15 Temmuz darbe girişiminin ardından hükümetin arkasında olduğunu iddia ettiği ‘FETÖ’ olarak adlandırılan örgüte yakın yayın kuruluşlarının tamamının kapatıldığını kaydeden Amerika’nın Sesi, “Bu yayın kuruluşlarında çalışan medya mensuplarından bazıları tutuklandı. Yurt dışına çıkan bazıları hakkında da yakalama kararı çıkarıldı. Bazı gazetecilerin mal varlıklarına el konuldu. Türkiye’de basın özgürlüklerine ve medyaya baskı, darbe girişiminin ardından ilan edilen OHAL sonrasında çıkartılan kanun hükmündeki kararnameler ile birlikte daha büyük tırmanışa geçti.
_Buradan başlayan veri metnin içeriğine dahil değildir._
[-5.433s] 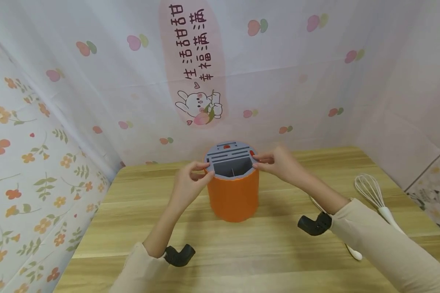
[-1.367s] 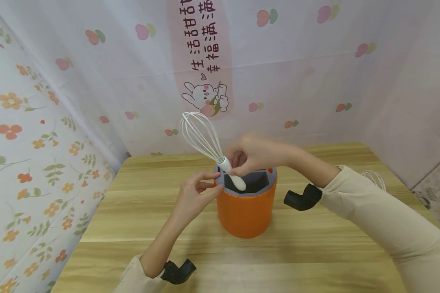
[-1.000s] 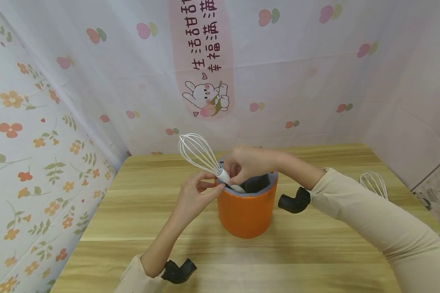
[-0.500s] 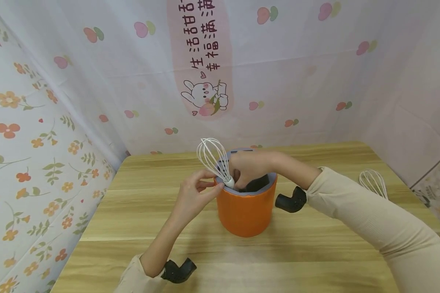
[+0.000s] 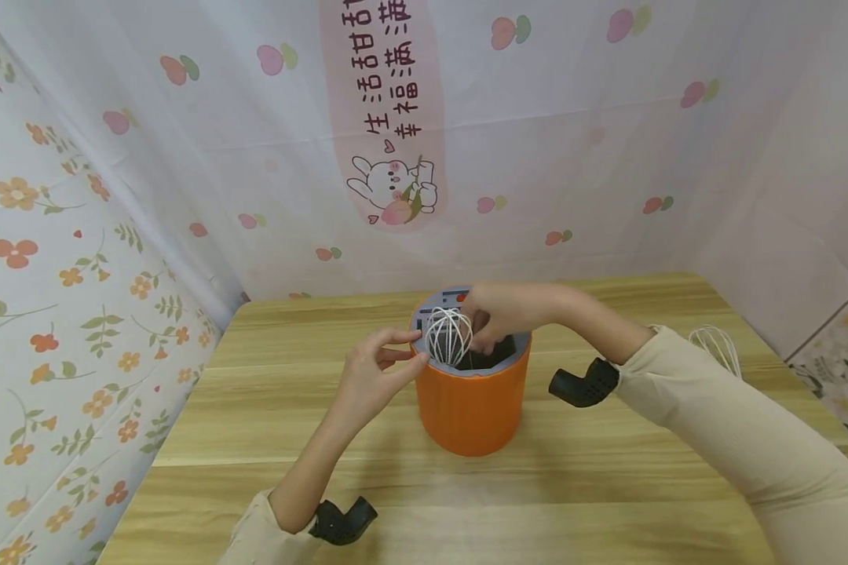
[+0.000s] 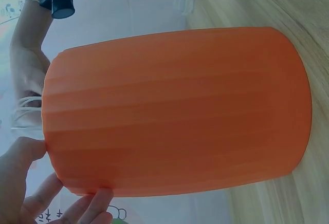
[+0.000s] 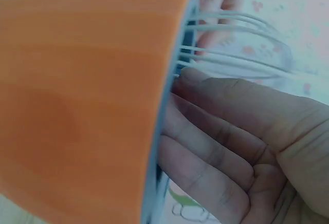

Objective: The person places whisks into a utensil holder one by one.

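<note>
An orange utensil holder (image 5: 472, 412) with a grey slotted top stands upright on the table. My left hand (image 5: 380, 365) grips its left rim between thumb and fingers; the left wrist view shows the fingertips (image 6: 105, 196) against the orange wall. A white whisk (image 5: 448, 337) stands in the front compartment, its wire loops rising above the rim and its handle hidden inside. My right hand (image 5: 505, 314) is over the opening with curled fingers at the loops. In the right wrist view, the thumb (image 7: 205, 82) touches the wires (image 7: 236, 59) near the rim.
Another wire whisk (image 5: 715, 345) lies at the table's right, partly hidden by the right sleeve (image 5: 742, 439). A printed curtain (image 5: 558, 157) hangs behind the wooden table (image 5: 290, 463). Each wrist bears a black angled fitting, such as the right one (image 5: 585, 383).
A whisk has been brought to the holder and lowered handle first into the front compartment, tilting upright as it sank. My right hand has shifted slightly right; my left hand stays at the rim.
</note>
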`<move>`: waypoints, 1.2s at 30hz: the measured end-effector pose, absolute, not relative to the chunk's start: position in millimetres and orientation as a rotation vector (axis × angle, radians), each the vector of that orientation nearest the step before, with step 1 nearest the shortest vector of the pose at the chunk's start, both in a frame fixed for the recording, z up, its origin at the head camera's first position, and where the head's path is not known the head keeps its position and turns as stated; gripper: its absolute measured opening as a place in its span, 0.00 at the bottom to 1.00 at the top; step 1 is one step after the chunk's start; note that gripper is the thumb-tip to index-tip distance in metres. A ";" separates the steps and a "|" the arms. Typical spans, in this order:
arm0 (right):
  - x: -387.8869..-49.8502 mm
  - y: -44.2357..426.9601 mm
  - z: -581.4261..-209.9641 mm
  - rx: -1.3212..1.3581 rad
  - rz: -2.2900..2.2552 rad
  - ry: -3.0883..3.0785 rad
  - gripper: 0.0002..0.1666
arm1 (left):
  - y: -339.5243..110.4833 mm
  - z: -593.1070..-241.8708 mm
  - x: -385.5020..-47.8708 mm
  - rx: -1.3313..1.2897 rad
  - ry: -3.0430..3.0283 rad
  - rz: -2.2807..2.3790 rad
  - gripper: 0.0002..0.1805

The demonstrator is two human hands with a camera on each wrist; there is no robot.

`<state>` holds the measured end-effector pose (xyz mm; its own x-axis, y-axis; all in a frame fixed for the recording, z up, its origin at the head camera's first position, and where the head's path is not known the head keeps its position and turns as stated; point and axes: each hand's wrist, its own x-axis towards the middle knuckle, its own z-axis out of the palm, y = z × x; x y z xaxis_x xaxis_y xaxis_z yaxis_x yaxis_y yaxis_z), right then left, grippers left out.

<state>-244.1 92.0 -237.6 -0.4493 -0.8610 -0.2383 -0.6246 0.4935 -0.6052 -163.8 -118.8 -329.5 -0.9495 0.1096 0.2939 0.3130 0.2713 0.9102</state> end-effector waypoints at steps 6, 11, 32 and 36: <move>-245.3 113.0 -232.1 -1.157 -0.702 2.234 0.03 | -121.0 -331.1 -164.5 -0.424 -2.369 -1.736 0.12; -246.1 135.5 -225.0 -1.088 -0.760 2.278 0.04 | -121.4 -331.6 -163.6 -0.417 -2.369 -1.742 0.12; -278.7 286.8 -257.8 -0.515 -0.905 2.436 0.20 | -126.7 -334.6 -161.4 -0.361 -2.363 -1.758 0.13; -282.2 320.5 -271.8 -0.454 -0.911 2.440 0.20 | -125.9 -334.4 -161.3 -0.352 -2.370 -1.757 0.13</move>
<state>-282.2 320.5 -271.8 -0.8232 -0.4623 -0.3295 -0.1332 0.7215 -0.6795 -161.3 -125.9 -334.4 -0.9577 0.0872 0.2743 0.2878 0.2775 0.9166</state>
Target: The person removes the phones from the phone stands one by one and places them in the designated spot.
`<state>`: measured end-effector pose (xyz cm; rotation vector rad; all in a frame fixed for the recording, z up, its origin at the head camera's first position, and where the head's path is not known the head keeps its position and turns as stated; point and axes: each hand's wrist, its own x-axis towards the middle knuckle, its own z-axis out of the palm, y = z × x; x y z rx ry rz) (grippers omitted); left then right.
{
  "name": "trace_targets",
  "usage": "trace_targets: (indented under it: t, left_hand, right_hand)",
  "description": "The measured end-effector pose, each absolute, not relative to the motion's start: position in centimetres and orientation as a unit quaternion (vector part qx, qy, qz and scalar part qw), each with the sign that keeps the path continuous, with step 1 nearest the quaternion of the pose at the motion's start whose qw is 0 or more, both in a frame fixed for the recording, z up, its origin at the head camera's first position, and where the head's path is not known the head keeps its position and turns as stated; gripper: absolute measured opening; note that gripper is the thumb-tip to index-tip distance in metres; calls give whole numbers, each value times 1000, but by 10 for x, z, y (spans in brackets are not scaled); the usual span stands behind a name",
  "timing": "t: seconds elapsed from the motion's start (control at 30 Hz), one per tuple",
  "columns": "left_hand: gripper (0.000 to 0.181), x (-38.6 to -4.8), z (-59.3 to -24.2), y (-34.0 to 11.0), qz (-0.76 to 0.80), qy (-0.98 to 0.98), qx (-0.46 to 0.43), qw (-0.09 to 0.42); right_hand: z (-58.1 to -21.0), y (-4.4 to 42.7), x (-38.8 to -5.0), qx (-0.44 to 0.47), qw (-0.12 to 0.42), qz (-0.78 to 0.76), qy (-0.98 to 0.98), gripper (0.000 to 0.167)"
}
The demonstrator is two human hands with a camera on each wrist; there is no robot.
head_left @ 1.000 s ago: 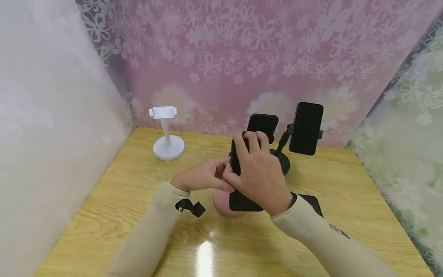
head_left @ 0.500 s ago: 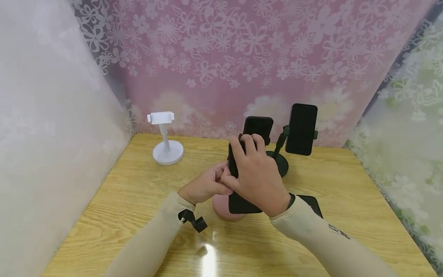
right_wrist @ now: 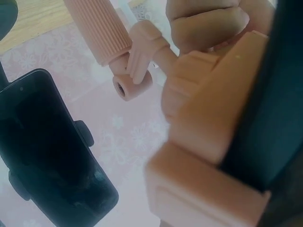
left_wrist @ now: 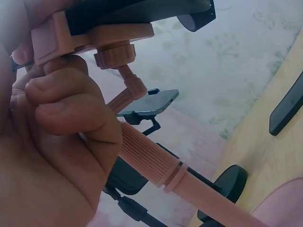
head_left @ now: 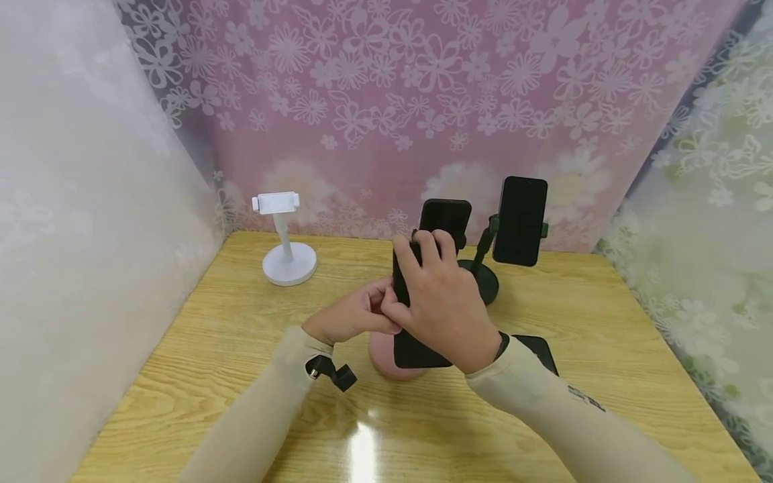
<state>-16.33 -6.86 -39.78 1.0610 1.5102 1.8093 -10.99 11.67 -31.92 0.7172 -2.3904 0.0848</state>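
black phone (head_left: 419,351) gripped under curled right hand (head_left: 443,308); left hand (head_left: 350,315) just beside it, seemingly pinching pink clamp (left_wrist: 124,32).

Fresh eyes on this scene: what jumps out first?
The person's left grip and right grip meet around a black phone in the pink phone stand, near centre. Next, the smartphone in the dark green phone stand, back right. Then the white phone stand, back left, holding no phone.

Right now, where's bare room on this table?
On the table, bare wood lies between the white stand and left hand, and right of the flat phone. It is crowded around the pink stand and right hand, with the dark green stand behind.
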Motion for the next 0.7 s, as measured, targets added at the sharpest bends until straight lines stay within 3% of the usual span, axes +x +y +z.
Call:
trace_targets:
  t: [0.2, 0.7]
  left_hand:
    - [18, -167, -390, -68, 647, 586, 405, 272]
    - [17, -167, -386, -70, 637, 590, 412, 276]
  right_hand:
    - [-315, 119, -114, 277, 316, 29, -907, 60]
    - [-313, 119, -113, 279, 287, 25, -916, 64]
Güneydoğu’da yayın yapan birçok medya organı da PKK ile ilişkilendirilerek yayınları kapatıldı. Bu kuruluşlarda çalışan gazetecilerin çoğu gözaltına alındı. Gözaltına alınanlardan bazıları da terör örgütü üyesi oldukları iddiasıyla tutuklandı.Türkiye’de basın özgürlüklerine ve medyaya baskı,sadece darbeyi yapmakla suçlanan ‘FETÖ’ adlı örgüt ve ‘PKK’ ile ilişkilendirilen yayın kuruluşları ve gazetecilerle sınırlı kalmadı” şeklinde kaydetti.
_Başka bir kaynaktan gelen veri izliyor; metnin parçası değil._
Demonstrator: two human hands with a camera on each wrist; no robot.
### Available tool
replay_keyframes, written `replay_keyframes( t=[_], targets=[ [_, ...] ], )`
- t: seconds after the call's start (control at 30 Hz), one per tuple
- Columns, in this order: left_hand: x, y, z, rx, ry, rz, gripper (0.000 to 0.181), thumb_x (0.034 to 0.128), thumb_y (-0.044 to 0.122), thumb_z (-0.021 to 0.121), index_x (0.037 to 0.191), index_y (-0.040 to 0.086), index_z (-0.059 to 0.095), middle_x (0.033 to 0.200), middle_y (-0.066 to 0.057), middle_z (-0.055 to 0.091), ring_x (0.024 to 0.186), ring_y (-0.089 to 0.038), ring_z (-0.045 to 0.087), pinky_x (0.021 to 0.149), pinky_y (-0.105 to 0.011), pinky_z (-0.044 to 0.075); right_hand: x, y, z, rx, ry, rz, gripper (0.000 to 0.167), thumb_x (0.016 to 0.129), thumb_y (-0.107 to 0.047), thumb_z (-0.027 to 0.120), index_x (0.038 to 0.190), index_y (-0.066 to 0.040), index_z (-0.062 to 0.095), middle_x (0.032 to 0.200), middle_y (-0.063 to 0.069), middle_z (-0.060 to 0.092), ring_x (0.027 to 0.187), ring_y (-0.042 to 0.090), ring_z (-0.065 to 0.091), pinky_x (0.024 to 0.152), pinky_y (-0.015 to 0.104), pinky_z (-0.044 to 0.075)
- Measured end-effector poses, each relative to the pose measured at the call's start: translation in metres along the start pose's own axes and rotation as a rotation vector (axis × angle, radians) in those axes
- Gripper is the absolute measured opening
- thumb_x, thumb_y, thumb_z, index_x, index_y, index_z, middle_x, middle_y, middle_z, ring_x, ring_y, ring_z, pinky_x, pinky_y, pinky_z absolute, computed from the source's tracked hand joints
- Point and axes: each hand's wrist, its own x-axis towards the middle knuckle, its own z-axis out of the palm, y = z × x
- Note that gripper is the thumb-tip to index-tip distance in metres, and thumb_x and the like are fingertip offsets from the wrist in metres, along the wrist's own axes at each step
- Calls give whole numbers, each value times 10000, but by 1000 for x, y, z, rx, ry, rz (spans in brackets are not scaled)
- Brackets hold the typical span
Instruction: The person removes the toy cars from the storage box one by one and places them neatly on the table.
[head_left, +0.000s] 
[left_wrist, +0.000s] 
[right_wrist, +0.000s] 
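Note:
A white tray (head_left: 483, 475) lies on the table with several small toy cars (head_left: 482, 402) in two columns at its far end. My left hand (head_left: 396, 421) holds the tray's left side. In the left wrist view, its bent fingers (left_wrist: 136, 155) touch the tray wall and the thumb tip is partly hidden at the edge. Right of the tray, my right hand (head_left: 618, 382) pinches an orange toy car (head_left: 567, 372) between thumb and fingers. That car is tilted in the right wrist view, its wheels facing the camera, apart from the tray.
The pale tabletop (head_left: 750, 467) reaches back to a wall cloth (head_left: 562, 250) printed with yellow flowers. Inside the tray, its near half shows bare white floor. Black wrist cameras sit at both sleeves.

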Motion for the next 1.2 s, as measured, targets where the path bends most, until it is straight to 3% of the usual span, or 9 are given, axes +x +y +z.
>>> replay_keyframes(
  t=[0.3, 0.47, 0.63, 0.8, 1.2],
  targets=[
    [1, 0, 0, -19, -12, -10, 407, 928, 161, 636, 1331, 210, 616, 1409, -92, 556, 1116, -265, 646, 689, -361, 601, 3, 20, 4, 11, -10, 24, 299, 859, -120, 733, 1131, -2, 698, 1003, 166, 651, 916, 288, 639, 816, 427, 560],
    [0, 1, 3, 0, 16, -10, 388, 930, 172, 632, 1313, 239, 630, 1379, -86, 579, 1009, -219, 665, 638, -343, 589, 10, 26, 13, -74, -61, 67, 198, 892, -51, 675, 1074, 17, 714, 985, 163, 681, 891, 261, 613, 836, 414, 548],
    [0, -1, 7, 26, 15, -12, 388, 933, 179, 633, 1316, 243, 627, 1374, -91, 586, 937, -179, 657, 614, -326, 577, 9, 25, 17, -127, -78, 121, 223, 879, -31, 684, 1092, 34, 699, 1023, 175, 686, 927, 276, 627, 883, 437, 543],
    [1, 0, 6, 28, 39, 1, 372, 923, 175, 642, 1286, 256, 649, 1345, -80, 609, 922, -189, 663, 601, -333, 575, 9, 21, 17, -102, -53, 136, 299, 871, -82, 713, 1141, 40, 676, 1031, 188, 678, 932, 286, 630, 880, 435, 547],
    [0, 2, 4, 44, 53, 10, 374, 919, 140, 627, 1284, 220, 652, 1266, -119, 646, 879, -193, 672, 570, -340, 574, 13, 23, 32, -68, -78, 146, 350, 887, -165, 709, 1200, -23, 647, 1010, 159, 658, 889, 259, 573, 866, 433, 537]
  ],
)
OHAL kapsamında çıkarılan kanun hükmündeki kararnamelerin muhalif seslere yöneldiğini vurgulayan Amerika’nın Sesi, “Merkez medyada ya da muhalif yayın kuruluşlarında çalışan bir çok gazeteci de 2016’da ya gözaltına alındı veya tutuklandı. Türkiye’nin en eski ulusal gazetelerinden biri olan Cumhuriyet gazetesinin 12 yazar ve yöneticisi tutuklandı. Muhalif yayın kuruluşu Cumhuriyet gazetesinin kafeterya sorumlusu bile Cumhurbaşkanı Recep Tayyip Erdoğan’a çay servisi yapmayacağını söylediği için gözaltına alındı. Halk TV’de program yapan Hüsnü Mahalli sağlık durumu cezaevi şartlarına uygun olmamasına rağmen, Cumhurbaşkanı Erdoğan’a hakaret ettiği iddiasıyla tutuklanıp Silivri Cezaevi’ne gönderildi. Doğan Holding Ankara Temsilcisi Barbaros Muratoğlu, ‘FETÖ’ diye adlandırılan örgütle bağlantısı olduğu gerekçesiyle 1 Aralık’ta gözaltına alındı. Muratoğlu, 16 Aralık günü çıkarıldığı mahkemede tutuklanıp cezaevine konuldu” dedi.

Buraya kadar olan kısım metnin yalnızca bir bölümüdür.